Все вокруг было мне хорошо знакомо. Разве не вырос я неподалеку от Хэмпстед-Хит, не бегал здесь ребенком? Для меня это место было волшебным всегда, однако сейчас, этим утром, словно в первый день творения, я чувствовал себя Адамом, с изумлением оглядывающим новый мир. Я не знал или забыл, что может существовать такая красота, такая наполненность каждого мгновения. Я совершенно не замечал мгновений и их последовательности, я видел только совершенство лишенного времени «сейчас».
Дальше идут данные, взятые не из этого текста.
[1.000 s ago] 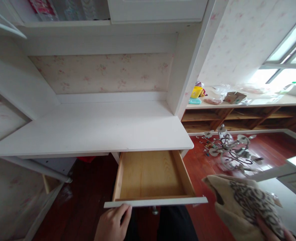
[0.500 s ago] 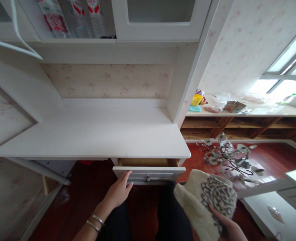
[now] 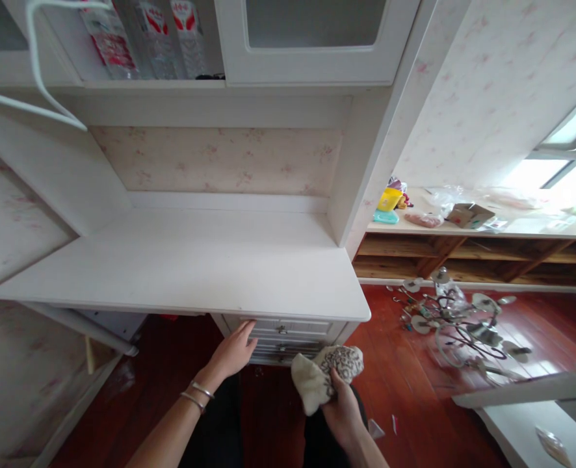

Волшебное царство безвременья находилось между мгновениями, полное пронзительной «сейчасности» того сорта, что обычно поглощается прошлым и будущим. Неожиданно каким-то чудесным образом я оказался избавлен от настойчивого давления прошлого и будущего и смог насладиться великолепным даром полного и совершенного «сейчас». В этом моем «сейчас» не было ни праздности, ни торопливости — я наблюдал за струйкой дыма от моей трубки в спокойном воздухе, слушал бой колоколов, доносящийся отовсюду. Хэмпстед окликал Хайгейт, Хайгейт — Хэмпстед, они переговаривались между собой и со всем миром.
Так я сидел, активно размышляя, но не шевелясь. И, как я заметил, я был не один: другие пациенты сидели или прогуливались в этом раю, неторопливо, спокойно, отдыхая. Все мы наслаждались поразительным днем отдохновения духа; я убедился в этом за сладкий, лишенный времени месяц пребывания здесь. Всех нас держало в нежной хватке удивительное спокойствие, как в колледже или монастыре. Оно было предназначено для каждого, независимо от нашего состояния, — странная интерлюдия, непохожая ни на что, раньше нам известное. Мы избавились от страдания, от штормов и ужасов, от болезни, подрывавшей нашу уверенность в себе, от сомнения в выздоровлении, но нас еще не призывала к себе повседневность жизни — или того, что считается жизнью в этом несовершенном мире с его бесконечными обязательствами, тревогами, ожиданиями. Нам был дарован волшебный промежуток между болезнью и возвращением в мир, между состоянием пациента и состоянием отца семейства, кормильца, между пребыванием «внутри» и «снаружи», между прошлым и будущим. Настроение субботнего утра длилось, не тускнело, оставалось все таким же сияющим и через неделю, и через месяц.